Monday, April 14, 2014

Hobo Preacher

This photo, from the City of Vancouver archives, is of Reverend Andrew Roddan talking with an unemployed man at the city dump.

Here's the reverend standing in front of men lined up to get food at the First United Church.
Here the reverend is distributing food to the homeless men at the dump.

Roddan again with the men residing in the jungles at the city dump. All four photos are from the same source.

Last week I told you about 'jungles' that had appeared in the spring and summer of 1931 and a bit about the men who had lived there. The 'jungles' were closed in September of that same year - officials used a death involving typhoid as the reason - and many of the men were shipped off to government run labour camps. And I am sure that some felt that was the best thing to happen to these men but there was someone who admired the spirit of these men and worked hard to try to help them. That man was Reverend Andrew Roddan.

Born in Hawick, Scotland on July 6, 1882, Andrew Roddan first served as a lay minister for the Royal Navy at Gibraltar. He came to Canada in 1910, training at the University of Manitoba. Roddan served at Winnipeg's Home Street Presbyterian Church for nine years and St. Paul's United Church in Port Arthur. He lived briefly in Saskatchewan - home of Tommy Douglas, the politician who brought our current health care system to Canada.

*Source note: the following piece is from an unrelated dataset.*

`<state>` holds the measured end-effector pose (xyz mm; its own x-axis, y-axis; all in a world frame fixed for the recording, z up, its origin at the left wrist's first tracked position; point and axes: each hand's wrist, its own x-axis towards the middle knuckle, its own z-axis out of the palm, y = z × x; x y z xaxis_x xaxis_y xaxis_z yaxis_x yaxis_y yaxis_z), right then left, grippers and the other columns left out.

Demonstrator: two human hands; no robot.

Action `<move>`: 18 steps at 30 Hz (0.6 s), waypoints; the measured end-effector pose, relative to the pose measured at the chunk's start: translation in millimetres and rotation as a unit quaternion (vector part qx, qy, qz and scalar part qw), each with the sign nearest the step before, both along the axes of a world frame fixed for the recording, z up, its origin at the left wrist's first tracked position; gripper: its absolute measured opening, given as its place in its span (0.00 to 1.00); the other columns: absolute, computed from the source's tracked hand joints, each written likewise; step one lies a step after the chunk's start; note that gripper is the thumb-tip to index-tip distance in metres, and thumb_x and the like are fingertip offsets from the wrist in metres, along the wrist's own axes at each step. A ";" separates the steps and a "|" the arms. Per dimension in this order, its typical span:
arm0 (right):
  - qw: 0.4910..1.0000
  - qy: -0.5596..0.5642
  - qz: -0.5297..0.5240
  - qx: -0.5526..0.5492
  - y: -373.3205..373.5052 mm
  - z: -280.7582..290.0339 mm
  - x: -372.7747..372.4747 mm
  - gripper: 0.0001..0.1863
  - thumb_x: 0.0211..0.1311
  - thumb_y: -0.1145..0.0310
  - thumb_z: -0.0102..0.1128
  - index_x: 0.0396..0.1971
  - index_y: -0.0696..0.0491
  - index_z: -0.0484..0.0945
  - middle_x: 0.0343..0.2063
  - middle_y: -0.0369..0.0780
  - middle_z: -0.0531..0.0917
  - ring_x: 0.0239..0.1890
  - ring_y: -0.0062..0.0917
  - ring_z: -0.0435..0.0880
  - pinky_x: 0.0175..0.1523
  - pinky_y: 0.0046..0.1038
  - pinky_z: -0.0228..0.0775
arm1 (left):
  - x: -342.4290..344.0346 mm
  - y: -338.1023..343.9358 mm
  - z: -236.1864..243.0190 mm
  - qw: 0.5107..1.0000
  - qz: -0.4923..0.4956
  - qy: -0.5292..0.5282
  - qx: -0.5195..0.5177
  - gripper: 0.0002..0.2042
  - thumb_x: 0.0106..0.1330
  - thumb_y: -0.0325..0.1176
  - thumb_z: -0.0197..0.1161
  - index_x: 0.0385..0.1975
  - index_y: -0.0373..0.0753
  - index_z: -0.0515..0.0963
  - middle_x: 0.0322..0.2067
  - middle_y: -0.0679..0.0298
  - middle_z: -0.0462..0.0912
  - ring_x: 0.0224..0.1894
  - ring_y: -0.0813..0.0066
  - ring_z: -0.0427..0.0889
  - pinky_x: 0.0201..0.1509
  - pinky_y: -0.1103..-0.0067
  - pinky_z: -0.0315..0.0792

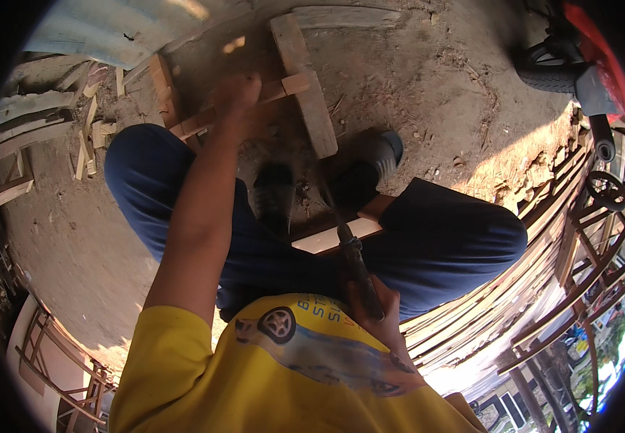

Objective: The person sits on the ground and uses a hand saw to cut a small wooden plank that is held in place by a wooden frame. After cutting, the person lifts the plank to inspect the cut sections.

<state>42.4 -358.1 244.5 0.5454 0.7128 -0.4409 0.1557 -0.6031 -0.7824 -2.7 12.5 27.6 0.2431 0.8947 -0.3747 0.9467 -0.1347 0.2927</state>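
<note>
My left hand [239, 94] is closed around a narrow wooden crosspiece [275, 92] on the ground beyond my feet. The crosspiece spans from a short board [162, 86] on the left to a thicker, paler board [312, 101] on the right, lying across that board. Close to my belly, my right hand [382, 307] grips a tool by its dark round handle [358, 270], which has a collar near its front end. The tool's thin front part points away from me toward my shoes; it is blurred, so its kind is unclear.
Dark shoes [276, 191] stand between me and the boards. A pale wood piece [338, 234] lies under my legs. Scrap wood [89, 137] is piled at left, and long slats [471, 289] lie at right. A wheeled vehicle [554, 68] stands at far right.
</note>
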 end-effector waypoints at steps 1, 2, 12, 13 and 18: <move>1.000 -0.022 0.014 0.003 -9.9 5.2 2.8 0.08 0.61 0.74 0.59 0.24 0.59 0.73 0.10 0.35 0.69 0.16 0.09 0.63 0.19 0.23 0.53 | -1.8 -1.3 -1.4 1.000 0.005 -0.001 -0.003 0.26 0.65 0.51 0.41 0.39 0.35 0.81 0.42 0.46 0.81 0.47 0.50 0.80 0.53 0.58 0.70; 0.999 -0.044 0.028 0.005 -13.0 8.7 4.0 0.07 0.61 0.74 0.58 0.24 0.59 0.74 0.11 0.35 0.70 0.16 0.09 0.64 0.19 0.22 0.53 | -2.6 -1.4 -3.4 1.000 0.010 -0.002 -0.007 0.26 0.65 0.51 0.41 0.39 0.35 0.82 0.43 0.46 0.81 0.47 0.50 0.80 0.53 0.58 0.70; 1.000 0.017 -0.025 0.003 10.4 0.9 -4.8 0.08 0.62 0.74 0.57 0.24 0.59 0.73 0.11 0.33 0.70 0.17 0.10 0.64 0.20 0.23 0.54 | -4.2 10.3 -21.6 1.000 0.015 0.003 0.001 0.27 0.64 0.53 0.43 0.40 0.36 0.81 0.43 0.47 0.81 0.47 0.49 0.79 0.54 0.59 0.70; 1.000 -0.007 -0.015 0.006 -2.1 4.4 -6.9 0.07 0.62 0.74 0.57 0.25 0.59 0.74 0.12 0.33 0.70 0.17 0.10 0.64 0.20 0.23 0.54 | -2.9 8.4 -19.5 1.000 0.019 0.005 -0.001 0.26 0.64 0.52 0.43 0.40 0.36 0.81 0.43 0.47 0.81 0.47 0.49 0.80 0.54 0.59 0.70; 0.998 0.053 -0.005 -0.021 31.7 -7.3 6.8 0.04 0.62 0.74 0.57 0.31 0.60 0.77 0.14 0.35 0.74 0.18 0.10 0.68 0.22 0.21 0.60 | -4.3 10.1 -29.5 0.997 0.026 -0.048 -0.062 0.25 0.65 0.50 0.43 0.41 0.37 0.81 0.42 0.48 0.81 0.47 0.51 0.80 0.54 0.60 0.70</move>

In 1929, Roddan came to Vancouver and began his 19-year tenure at the First United Church at the corner of Gore and Hastings. There the reverend transferred his Christian sympathies into practical acts to help others.

These are photos I took of glass covered photos on the side of the Vancouver Flea Market building on Terminal.

Roddan practised what he preached in his thick Scottish accent. With the help of volunteers, Roddan fed the hungry. In fact, the First United Church soup kitchen served 1,252 patrons in a single seating in November of 1930. It is estimated that the church supplied 50,000 meals to those in need during the winter of 1930-31.

But he did more than just supply physical and spiritual nourishment. Roddan lobbied for better social welfare programs, often locking horns with Mayor Gerry McGeer. The reverend was one of the first advocates for low rent housing projects in Vancouver's Downtown Eastside. As he ministered at his 'Church to the Open Door', Roddan faced opposition from the Communists, who felt he was delaying the inevitable uprising, and government officials who felt his charity was drawing more hobos to Vancouver. (Personally, I feel that our climate is the reason that many drifters and such arrive in Vancouver. Spending a winter on the streets of Toronto or Calgary is a lot worse than a winter here.)

To fight back against the Communists, Roddan would point out that people couldn't eat the literature then hold a loaf of bread. He wasn't totally against communism though. He once wrote "I only wish the Christian Church could catch something of the missionary zeal which is burning so strong in the heart of the Communist." Nor was he totally against politics. He provided help to the families of picketing longshoremen in the labour unrest of 1935 and supported the candidate who ran against Gerald Grattan McGeer in the federal riding of Vancouver-Burrard and publicly supported the Mackenzie-Papineau Battalion volunteers who fought for the leftist Republican cause in Spain against Franco.

Reverend Andrew Roddan was also a painter who held an exhibit of his work in 1942. Roddan was a charter member of the Vancouver Art Gallery. He was also a writer, penning the book God in the Jungles: The Story of a Man without a Home in 1931 which has been republished in 2005 under the title Vancouver's Hoboes as well as two other works in 1932.

Wednesday I want to tell you more about this Apostle to the Poor and his son, Sam. Today's information was gathered from a listing in the ABC Book World site.

I hope you find the beauty around you.


  1. Well done Karen. I enjoyed knowing that a man of God was such a help to the hobo's as everyone needs a cheering section. Desperation in a time after a war draws many to join together. As we make friends we are drawn to those who are like ourselves and have similar backgrounds.

    1. People do tend to stay with what is known and familiar - its human nature. Maybe that is why we admire those who go out of their comfort zone - because we are afraid to?